She reddened. 'I thought it might be Lucius.'

Seneca, who was sitting with his back to the door, turned round and stared. He, at least, didn't seem too pleased to see me.

'You know Annaeus Seneca?' Acte asked.

'We've met.' An overstatement: philosophers don't patronise my kind of parties and vice versa. The only time I'd seen the old fraud socially was at Lucius's abortive dinner.

'Young man.' Seneca inclined his head gravely.

'Sit down, Titus.' Acte was looking even more haggard than she had the last time I'd seen her. She'd never been beautiful. Now she looked a positive sight. 'We need your help.'

It was the first time she'd used my given name, but I didn't mind. We were, I supposed, old enough friends to make no difference, and I suspected that Acte needed all the friends she could get. I pulled up an ornate gold and wickerwork chair: we weren't in the sanctum but one of the palace's public rooms, and the furnishings were eccentric. 'Help with what, dear?'

'With Lucius, of course. The poor love's causing himself no end of trouble.'

'Causing himself trouble?' Love may be blind, but Acte seemed afflicted with a moral astigmatism which was positively heroic.
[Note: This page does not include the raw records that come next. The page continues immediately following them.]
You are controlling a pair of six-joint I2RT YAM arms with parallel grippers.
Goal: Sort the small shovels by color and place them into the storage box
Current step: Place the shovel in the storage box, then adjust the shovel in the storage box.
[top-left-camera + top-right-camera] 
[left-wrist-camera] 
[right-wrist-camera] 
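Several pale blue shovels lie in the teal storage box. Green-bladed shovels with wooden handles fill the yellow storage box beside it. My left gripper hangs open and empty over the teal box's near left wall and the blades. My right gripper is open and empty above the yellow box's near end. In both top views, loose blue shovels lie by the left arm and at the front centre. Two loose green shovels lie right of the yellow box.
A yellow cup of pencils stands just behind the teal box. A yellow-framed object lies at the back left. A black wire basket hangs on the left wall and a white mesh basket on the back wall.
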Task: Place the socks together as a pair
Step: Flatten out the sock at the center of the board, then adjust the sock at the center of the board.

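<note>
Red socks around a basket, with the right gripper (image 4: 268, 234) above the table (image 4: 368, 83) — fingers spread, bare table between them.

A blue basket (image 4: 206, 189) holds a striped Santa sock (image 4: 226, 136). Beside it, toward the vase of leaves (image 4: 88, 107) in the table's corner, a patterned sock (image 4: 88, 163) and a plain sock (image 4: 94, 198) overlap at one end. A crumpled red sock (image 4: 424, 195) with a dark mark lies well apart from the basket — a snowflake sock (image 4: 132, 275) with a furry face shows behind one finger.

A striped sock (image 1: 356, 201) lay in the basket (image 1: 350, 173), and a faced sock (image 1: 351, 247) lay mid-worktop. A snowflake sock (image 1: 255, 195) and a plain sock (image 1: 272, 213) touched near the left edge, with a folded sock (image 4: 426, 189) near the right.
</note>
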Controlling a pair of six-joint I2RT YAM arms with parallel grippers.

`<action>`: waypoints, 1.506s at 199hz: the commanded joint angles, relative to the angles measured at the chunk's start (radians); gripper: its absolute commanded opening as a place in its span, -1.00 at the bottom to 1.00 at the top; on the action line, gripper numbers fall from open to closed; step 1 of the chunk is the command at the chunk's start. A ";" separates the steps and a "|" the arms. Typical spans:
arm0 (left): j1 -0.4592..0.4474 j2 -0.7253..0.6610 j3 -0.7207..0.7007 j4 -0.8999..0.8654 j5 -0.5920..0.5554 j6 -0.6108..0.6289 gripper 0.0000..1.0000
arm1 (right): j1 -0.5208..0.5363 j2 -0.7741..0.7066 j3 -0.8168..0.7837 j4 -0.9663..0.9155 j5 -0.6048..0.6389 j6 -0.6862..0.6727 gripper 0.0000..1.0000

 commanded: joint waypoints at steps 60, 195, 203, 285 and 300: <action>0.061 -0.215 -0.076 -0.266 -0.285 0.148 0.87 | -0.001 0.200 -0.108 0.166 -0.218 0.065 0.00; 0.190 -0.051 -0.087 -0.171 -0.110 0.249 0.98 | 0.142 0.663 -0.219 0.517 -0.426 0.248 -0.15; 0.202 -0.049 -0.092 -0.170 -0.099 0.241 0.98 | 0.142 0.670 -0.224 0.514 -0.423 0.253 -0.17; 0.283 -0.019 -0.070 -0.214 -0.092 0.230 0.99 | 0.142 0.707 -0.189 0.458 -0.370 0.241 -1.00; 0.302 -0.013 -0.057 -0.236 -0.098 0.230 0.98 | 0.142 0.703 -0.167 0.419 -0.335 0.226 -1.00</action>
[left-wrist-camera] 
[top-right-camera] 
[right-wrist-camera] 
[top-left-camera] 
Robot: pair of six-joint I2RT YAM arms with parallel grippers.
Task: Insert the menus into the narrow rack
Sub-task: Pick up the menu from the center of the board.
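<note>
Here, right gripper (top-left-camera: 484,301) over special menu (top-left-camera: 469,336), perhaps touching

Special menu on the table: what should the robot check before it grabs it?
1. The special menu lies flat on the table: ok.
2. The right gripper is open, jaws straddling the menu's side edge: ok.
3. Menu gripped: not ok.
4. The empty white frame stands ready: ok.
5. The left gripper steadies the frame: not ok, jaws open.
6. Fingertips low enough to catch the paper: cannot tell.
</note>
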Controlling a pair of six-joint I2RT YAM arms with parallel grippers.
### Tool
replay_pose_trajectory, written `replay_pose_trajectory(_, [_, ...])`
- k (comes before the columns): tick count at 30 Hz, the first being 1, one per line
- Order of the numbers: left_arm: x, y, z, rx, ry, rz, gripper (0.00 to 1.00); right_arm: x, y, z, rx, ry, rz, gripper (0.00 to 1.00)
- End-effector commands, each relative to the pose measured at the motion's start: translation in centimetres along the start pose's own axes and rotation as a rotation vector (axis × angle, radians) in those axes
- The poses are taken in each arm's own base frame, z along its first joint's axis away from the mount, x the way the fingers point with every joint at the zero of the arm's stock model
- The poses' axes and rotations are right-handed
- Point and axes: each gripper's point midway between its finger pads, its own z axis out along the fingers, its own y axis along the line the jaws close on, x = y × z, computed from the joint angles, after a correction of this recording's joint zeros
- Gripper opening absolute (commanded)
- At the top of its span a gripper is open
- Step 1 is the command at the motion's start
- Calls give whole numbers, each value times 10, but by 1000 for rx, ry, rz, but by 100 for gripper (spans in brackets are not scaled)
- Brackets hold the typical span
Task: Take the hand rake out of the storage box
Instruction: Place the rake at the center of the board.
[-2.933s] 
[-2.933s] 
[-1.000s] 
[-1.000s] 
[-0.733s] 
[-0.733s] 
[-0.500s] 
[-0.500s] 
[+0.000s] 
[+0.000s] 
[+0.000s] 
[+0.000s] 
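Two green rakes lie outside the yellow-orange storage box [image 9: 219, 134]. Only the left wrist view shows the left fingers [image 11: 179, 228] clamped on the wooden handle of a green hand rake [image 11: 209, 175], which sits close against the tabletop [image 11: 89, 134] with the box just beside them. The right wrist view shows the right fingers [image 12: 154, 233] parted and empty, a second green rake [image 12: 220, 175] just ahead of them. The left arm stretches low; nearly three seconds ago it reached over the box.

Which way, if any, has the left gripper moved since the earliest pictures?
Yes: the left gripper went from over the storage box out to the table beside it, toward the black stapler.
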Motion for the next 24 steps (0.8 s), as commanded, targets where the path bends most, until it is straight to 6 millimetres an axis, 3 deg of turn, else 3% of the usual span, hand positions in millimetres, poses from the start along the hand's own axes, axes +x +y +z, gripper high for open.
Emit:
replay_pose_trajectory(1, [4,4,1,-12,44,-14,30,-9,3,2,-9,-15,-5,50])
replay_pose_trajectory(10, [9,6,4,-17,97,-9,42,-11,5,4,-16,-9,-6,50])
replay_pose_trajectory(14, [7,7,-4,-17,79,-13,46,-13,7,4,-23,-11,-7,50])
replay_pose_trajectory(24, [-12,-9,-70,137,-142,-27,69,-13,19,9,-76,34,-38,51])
'Philosophically speaking our friend here is quite correct,' Seneca put in smoothly. 'By his misguided actions the dear boy is tarnishing his soul; hence he can truly be said to be doing himself a disservice.'

I could have kicked his smug ankles. In any case I'd no intention of being diverted by dubious platitudes. 'From what I hear,' I said, 'any problems there are with the emperor's behaviour seem to be other people's. To speak plainly, the Emperor Nero is turning into a proper little thug.'

Seneca frowned but said nothing.

'So you don't know what happened last night?' Acte was chewing on a fingernail; the other nine, I noticed, were bitten to the quick. 'With Julius Montanus?'

I shook my head. The name was familiar: I remembered a thick-set middle-aged man with the build of a wrestler, not known for his equable temper.

'Lucius…came across him outside Marcellus's Theatre. Montanus punched him.'

I laughed. 'Oh, how marvellous! Good for Montanus!' A punch on the nose was just what the brat needed, in my view. 'Was he badly hurt?'

'You don't understand. When Montanus saw who it was he apologised. Lucius told him to go home and slit his wrists.'

Oh, Jupiter! Oh, good sweet Jupiter! 'He did what?'

'Told him to kill himself, Titus.' Acte stood up and walked over to the window; the room was on the first floor, overlooking the courtyard garden. She kept her back turned towards me as she spoke. 'It just isn't like him. Lucius isn't a monster, he even hates signing official death warrants. How could he do a thing like that? Kill someone for nothing?'

'Not for nothing.' I was remembering the dead man in the alleyway; he had recognised the emperor too. 'Did Lucius tell you this himself?'

'He didn't even mention it. I only found out this morning.'

'So what do you expect me to do?'

She turned round again to face me. 'Help. I don't know how. Just help. Lucius needs help. He has to be stopped now, before…' She bit her lip.

'Before he gets a taste for capricious killing.'

A nod, with lowered eyes. Seneca wasn't looking at me either.

'Acte, be realistic! I hardly know the man. Why should he listen to anything I have to say?'

'Because he seems to have a curious respect for your…ah…powers of judgment, Petronius,' Seneca said stiffly. 'Although a respect based on what evidence I'm not exactly sure.'

Again my foot itched to hack at his shins. 'Even more respect, my dear, than for the sterling advice that you give him so freely? Oh, Seneca, darling! Surely not!'

The large bland face coloured and the fat lips drooped.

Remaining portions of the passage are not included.